Provinsi Banten dapat dicapai dengan berbagai moda transportasi, baik darat, laut, maupun udara. Berikut ini adalah beberapa cara mencapai Provinsi Banten:

  • Dengan transportasi darat, seperti bus, kereta api, mobil pribadi, atau sepeda motor. Jalur utama yang menghubungkan Provinsi Banten dengan daerah lain adalah Jalan Tol Jakarta-Merak dan Jalan Raya Trans Jawa.

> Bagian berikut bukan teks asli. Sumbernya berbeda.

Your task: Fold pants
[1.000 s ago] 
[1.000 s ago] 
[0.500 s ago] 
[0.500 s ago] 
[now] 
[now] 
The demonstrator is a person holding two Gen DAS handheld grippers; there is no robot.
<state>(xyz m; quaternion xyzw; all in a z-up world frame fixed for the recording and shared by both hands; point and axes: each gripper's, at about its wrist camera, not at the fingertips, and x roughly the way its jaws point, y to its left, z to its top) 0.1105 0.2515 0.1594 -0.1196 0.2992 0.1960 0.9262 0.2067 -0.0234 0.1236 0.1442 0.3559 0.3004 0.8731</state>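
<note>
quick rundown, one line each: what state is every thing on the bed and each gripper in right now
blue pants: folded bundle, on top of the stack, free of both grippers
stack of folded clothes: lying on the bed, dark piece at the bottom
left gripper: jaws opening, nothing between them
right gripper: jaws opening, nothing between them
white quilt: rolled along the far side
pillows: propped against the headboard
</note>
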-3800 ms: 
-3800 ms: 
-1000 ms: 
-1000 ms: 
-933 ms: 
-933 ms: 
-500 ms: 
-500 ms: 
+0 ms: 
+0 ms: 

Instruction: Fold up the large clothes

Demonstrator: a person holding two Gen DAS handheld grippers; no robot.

  • Dengan transportasi laut, seperti kapal feri atau speed boat. Pelabuhan utama yang ada di Provinsi Banten adalah Pelabuhan Merak dan Pelabuhan Karangantu. Dari pelabuhan ini, dapat dilanjutkan dengan transportasi darat atau laut lainnya untuk menuju destinasi tertentu.
  • Dengan transportasi udara, seperti pesawat terbang atau helikopter. Bandara utama yang ada di Provinsi Banten adalah Bandara Internasional Soekarno-Hatta dan Bandara Internasional Kertajati. Dari bandara ini, dapat dilanjutkan dengan transportasi darat atau udara lainnya untuk menuju destinasi tertentu.